In men with major depressive disorder (MMD) who were not responding well to an antidepressant treatment, adding aripiprazole resulted in a modest increase in the likelihood of remission, compared with switching to bupropion monotherapy, according to results from a new randomized study.
The findings, published online July 11 in JAMA, come from a randomized, single-blinded trial enrolling more than 1,500 Veterans Health Administration patients (85% men; mean age, 54) with persistent MDD symptoms despite a trial of at least 1 antidepressant drug (JAMA. 2017;318[2]:132-45.).
The VA Augmentation and Switching Treatments for Improving Depression Outcomes (VAST-D) study, led by Somaia Mohamed, MD, PhD, of the VA Connecticut Healthcare System in West Haven, Conn., and carried out at 35 Veterans Health Administration treatment centers, was designed to help answer some of the lingering questions about augmentation strategies that the landmark, federally funded Sequenced Treatment Alternatives to Relieve Depression (STAR*D) trial, from 2006, could not answer.
While the STAR*D investigators found bupropion to be an effective switching and augmentation agent in people who had failed citalopram monotherapy, the study was not powered to compare results for switching and augmentation. Nor did STAR*D include augmentation with atypical antipsychotics such as aripiprazole, a treatment strategy that was not yet in wide use.
The VAST-D study also differed from most depression trials in that most of the patients were men. The main outcome was clinical remission within 12 weeks of initiating one of the three treatment strategies. Subjects were randomized to augmentation of current treatment with aripiprazole 2-15 mg (n = 505) or bupropion 150-400 mg (n = 506) or were switched from current treatment to bupropion monotherapy (n = 511).
Remission rates during the first 12 weeks were 22% for patients switched from their current drug to bupropion, 27% for those who augmented treatment with bupropion, and 29% for those who augmented treatment with aripiprazole, though the difference in remission reached statistical significance only for the adjunctive aripiprazole group vs. the bupropion monotherapy group (relative risk, 1.30; 95% confidence interval, 1.05-1.60; P = .02).
Clinical response, as measured using two validated scoring systems, was higher (74%) in the aripiprazole group at 12 weeks, compared with the bupropion only (62%) or bupropion augmentation (66%) groups, a difference that reached statistical significance. Anxiety was more commonly reported among patients in the bupropion groups, while somnolence, akathisia, and weight gain were more frequently reported among patients treated with aripiprazole.

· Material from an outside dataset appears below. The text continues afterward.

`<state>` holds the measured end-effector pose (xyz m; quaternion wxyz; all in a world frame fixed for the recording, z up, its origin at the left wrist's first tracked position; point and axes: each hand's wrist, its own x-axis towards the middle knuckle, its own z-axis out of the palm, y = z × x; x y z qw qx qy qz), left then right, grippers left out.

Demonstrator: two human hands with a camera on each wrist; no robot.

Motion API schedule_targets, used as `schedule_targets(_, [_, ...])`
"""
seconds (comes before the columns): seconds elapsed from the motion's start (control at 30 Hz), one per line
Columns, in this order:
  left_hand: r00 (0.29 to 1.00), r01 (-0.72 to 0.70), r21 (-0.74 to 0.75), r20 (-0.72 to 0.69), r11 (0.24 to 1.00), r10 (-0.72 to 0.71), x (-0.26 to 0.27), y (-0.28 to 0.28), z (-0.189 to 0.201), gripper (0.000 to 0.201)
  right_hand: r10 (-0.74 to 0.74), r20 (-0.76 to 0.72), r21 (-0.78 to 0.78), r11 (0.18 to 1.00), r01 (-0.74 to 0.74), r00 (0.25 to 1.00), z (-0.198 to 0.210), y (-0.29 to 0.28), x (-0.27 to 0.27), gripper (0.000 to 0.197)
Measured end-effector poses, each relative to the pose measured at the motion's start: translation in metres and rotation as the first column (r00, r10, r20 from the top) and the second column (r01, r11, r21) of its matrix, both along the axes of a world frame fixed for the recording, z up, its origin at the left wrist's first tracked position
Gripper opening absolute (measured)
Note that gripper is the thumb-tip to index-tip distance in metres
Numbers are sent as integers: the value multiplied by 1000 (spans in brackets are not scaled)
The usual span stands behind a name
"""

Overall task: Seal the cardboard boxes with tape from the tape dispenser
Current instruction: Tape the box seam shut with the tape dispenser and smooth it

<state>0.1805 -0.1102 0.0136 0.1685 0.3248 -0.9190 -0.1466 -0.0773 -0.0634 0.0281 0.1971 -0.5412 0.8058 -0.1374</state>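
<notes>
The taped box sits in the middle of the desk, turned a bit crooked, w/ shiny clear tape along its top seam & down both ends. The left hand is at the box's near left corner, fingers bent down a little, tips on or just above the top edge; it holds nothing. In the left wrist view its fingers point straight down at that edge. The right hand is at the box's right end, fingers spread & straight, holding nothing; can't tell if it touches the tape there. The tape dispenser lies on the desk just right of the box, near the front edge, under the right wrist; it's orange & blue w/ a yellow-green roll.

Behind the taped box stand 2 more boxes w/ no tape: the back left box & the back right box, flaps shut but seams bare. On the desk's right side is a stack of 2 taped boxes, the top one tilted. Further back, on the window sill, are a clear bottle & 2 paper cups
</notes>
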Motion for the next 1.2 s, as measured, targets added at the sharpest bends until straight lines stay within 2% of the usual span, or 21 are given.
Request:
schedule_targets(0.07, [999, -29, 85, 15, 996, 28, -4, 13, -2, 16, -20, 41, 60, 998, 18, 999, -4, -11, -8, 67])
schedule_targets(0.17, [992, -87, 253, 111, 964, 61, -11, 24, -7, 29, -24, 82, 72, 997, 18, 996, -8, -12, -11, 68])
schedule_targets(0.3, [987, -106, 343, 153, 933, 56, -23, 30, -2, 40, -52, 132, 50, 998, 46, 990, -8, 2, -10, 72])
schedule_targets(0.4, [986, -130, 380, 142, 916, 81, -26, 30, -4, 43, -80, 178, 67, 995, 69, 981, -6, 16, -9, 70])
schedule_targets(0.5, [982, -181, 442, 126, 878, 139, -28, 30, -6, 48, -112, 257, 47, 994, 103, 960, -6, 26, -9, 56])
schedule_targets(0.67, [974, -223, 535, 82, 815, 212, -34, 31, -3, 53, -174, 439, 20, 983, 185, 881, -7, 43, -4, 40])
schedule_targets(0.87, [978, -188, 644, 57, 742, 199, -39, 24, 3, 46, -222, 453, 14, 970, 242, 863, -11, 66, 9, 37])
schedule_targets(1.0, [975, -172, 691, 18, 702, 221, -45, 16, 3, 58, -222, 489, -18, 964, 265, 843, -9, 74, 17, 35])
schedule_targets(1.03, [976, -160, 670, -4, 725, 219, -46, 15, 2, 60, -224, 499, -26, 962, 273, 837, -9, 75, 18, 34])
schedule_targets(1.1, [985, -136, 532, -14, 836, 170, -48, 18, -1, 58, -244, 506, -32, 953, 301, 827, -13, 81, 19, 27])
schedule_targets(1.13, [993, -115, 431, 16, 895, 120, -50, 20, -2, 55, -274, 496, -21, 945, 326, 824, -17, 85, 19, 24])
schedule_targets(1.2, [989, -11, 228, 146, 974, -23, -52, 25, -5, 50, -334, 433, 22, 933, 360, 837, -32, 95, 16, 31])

Though aripiprazole augmentation was seen associated with a higher rate of remission and greater response, Dr. Mohamed and her colleagues cautioned that, “given the small effect size and adverse effects” associated with the atypical antipsychotic drug, “further analysis, including cost-effectiveness, is needed to understand the net utility of this approach.”
The Department of Veterans Affairs sponsored the study. Bristol-Myers Squibb provided aripiprazole to investigators. Of the study’s 16 listed coauthors, 5 reported financial relationships with Bristol-Myers Squibb or other manufacturers.